*What is required*
Keeping every character as it is, transcribe the entries below.

*Supplied data*

== == ==

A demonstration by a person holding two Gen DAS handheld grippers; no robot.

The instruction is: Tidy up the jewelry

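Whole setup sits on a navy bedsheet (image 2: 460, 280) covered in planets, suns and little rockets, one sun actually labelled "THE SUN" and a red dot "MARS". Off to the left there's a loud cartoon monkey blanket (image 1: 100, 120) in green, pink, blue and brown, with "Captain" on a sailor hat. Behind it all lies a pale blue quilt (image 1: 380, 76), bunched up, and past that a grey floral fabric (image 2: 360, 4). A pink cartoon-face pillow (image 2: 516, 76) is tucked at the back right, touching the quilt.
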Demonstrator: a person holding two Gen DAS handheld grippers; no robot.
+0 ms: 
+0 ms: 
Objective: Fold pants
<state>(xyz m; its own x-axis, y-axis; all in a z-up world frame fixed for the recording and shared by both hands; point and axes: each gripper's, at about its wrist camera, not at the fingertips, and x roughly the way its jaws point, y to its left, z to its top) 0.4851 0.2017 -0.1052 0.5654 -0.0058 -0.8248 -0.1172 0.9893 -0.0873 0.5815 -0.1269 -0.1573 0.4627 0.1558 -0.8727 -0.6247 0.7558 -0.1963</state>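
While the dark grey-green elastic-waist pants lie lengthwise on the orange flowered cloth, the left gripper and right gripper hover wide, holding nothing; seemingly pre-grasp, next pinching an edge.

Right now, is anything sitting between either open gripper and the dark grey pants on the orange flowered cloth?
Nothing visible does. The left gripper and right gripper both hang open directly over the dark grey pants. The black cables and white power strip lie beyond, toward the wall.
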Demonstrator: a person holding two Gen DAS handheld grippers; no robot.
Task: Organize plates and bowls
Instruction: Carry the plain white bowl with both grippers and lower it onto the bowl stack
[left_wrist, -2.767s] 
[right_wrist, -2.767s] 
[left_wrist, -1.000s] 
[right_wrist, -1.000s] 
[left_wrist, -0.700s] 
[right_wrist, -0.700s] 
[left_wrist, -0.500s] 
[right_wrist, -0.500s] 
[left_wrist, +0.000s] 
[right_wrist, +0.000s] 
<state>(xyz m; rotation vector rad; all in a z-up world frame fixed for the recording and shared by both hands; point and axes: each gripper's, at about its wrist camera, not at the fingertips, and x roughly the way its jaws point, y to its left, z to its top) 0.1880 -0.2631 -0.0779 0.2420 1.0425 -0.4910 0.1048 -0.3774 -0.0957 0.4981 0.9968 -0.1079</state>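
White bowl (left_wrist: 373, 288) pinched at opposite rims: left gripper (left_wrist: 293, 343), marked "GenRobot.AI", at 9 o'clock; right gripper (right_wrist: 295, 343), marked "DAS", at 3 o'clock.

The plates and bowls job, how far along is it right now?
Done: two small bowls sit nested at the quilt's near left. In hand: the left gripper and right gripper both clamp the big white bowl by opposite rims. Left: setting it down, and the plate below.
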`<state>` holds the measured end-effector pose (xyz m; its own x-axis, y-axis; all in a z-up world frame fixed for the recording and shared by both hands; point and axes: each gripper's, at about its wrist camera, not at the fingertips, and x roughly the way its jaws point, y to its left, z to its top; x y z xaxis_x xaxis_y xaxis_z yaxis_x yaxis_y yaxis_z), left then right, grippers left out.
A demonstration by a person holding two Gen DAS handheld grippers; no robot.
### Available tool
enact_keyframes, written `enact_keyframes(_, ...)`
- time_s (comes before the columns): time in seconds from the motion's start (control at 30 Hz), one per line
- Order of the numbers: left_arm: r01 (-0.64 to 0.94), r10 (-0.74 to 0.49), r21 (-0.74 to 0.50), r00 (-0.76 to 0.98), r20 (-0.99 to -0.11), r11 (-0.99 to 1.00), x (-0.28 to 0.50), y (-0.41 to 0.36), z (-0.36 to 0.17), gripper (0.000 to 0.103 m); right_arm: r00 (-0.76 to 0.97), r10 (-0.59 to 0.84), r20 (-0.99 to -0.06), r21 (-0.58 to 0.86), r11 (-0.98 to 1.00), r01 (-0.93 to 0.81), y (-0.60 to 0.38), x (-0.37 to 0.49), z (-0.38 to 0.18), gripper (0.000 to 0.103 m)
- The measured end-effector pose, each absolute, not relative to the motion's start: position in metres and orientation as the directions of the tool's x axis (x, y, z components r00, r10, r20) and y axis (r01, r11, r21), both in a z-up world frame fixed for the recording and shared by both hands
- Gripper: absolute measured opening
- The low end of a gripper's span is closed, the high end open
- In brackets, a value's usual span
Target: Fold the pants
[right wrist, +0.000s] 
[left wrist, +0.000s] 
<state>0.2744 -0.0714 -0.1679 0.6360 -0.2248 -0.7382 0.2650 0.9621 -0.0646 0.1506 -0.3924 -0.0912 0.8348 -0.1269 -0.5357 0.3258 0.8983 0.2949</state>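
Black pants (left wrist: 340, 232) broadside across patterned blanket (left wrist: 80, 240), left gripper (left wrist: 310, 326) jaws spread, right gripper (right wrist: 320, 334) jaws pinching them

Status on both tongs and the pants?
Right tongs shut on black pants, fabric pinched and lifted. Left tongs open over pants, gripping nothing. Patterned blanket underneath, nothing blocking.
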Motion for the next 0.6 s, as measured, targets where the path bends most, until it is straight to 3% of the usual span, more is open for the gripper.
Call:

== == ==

*Exercise answer*
A demonstration by a person holding two Gen DAS handheld grippers; no robot.

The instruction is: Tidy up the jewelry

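Whole setup sits on a navy bedsheet (image 2: 460, 280) covered in planets, suns and little rockets, one sun actually labelled "THE SUN" and a red dot "MARS". Off to the left there's a loud cartoon monkey blanket (image 1: 100, 120) in green, pink, blue and brown, with "Captain" on a sailor hat. Behind it all lies a pale blue quilt (image 1: 380, 76), bunched up, and past that a grey floral fabric (image 2: 360, 4). A pink cartoon-face pillow (image 2: 516, 76) is tucked at the back right, touching the quilt.
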Demonstrator: a person holding two Gen DAS handheld grippers; no robot.
+0 ms: 
+0 ms: 
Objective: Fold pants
<state>(xyz m; its own x-axis, y-axis; all in a z-up world frame fixed for the recording and shared by both hands; point and axes: each gripper's, at about its wrist camera, not at the fingertips, and x roughly the way its jaws point, y to its left, z to its top) 0.4851 0.2017 -0.1052 0.5654 -0.0058 -0.8248 -0.1172 0.9893 -0.0873 0.5815 -0.1269 -0.1573 0.4627 0.1558 -0.8727 -0.6247 0.7558 -0.1963</state>
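While the dark grey-green elastic-waist pants lie lengthwise on the orange flowered cloth, the left gripper and right gripper hover wide, holding nothing; seemingly pre-grasp, next pinching an edge.

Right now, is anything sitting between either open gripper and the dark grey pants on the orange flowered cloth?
Nothing visible does. The left gripper and right gripper both hang open directly over the dark grey pants. The black cables and white power strip lie beyond, toward the wall.
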Demonstrator: a person holding two Gen DAS handheld grippers; no robot.
Task: Organize plates and bowls
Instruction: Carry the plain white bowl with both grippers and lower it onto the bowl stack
[left_wrist, -2.767s] 
[right_wrist, -2.767s] 
[left_wrist, -1.000s] 
[right_wrist, -1.000s] 
[left_wrist, -0.700s] 
[right_wrist, -0.700s] 
[left_wrist, -0.500s] 
[right_wrist, -0.500s] 
[left_wrist, +0.000s] 
[right_wrist, +0.000s] 
<state>(xyz m; rotation vector rad; all in a z-up world frame fixed for the recording and shared by both hands; point and axes: each gripper's, at about its wrist camera, not at the fingertips, and x roughly the way its jaws point, y to its left, z to its top) 0.1880 -0.2631 -0.0779 0.2420 1.0425 -0.4910 0.1048 -0.3774 -0.0957 0.4981 0.9968 -0.1079</state>
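White bowl (left_wrist: 373, 288) pinched at opposite rims: left gripper (left_wrist: 293, 343), marked "GenRobot.AI", at 9 o'clock; right gripper (right_wrist: 295, 343), marked "DAS", at 3 o'clock.

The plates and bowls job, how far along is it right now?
Done: two small bowls sit nested at the quilt's near left. In hand: the left gripper and right gripper both clamp the big white bowl by opposite rims. Left: setting it down, and the plate below.
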`<state>` holds the measured end-effector pose (xyz m; its own x-axis, y-axis; all in a z-up world frame fixed for the recording and shared by both hands; point and axes: each gripper's, at about its wrist camera, not at the fingertips, and x roughly the way its jaws point, y to its left, z to its top; x y z xaxis_x xaxis_y xaxis_z yaxis_x yaxis_y yaxis_z), left then right, grippers left out.
A demonstration by a person holding two Gen DAS handheld grippers; no robot.
### Available tool
enact_keyframes, written `enact_keyframes(_, ...)`
- time_s (comes before the columns): time in seconds from the motion's start (control at 30 Hz), one per line
- Order of the numbers: left_arm: r01 (-0.64 to 0.94), r10 (-0.74 to 0.49), r21 (-0.74 to 0.50), r00 (-0.76 to 0.98), r20 (-0.99 to -0.11), r11 (-0.99 to 1.00), x (-0.28 to 0.50), y (-0.41 to 0.36), z (-0.36 to 0.17), gripper (0.000 to 0.103 m); right_arm: r00 (-0.76 to 0.97), r10 (-0.59 to 0.84), r20 (-0.99 to -0.06), r21 (-0.58 to 0.86), r11 (-0.98 to 1.00), r01 (-0.93 to 0.81), y (-0.60 to 0.38), x (-0.37 to 0.49), z (-0.38 to 0.18), gripper (0.000 to 0.103 m)
- The measured end-effector pose, each absolute, not relative to the motion's start: position in metres and orientation as the directions of the tool's x axis (x, y, z components r00, r10, r20) and y axis (r01, r11, r21), both in a z-up world frame fixed for the recording and shared by both hands
- Gripper: absolute measured opening
- The low end of a gripper's span is closed, the high end open
- In brackets, a value's usual span
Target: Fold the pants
[right wrist, +0.000s] 
[left wrist, +0.000s] 
<state>0.2744 -0.0714 -0.1679 0.6360 -0.2248 -0.7382 0.2650 0.9621 -0.0646 0.1506 -0.3924 -0.0912 0.8348 -0.1269 -0.5357 0.3258 0.8983 0.2949</state>
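Black pants (left wrist: 340, 232) broadside across patterned blanket (left wrist: 80, 240), left gripper (left wrist: 310, 326) jaws spread, right gripper (right wrist: 320, 334) jaws pinching them

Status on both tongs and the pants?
Right tongs shut on black pants, fabric pinched and lifted. Left tongs open over pants, gripping nothing. Patterned blanket underneath, nothing blocking.
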Motion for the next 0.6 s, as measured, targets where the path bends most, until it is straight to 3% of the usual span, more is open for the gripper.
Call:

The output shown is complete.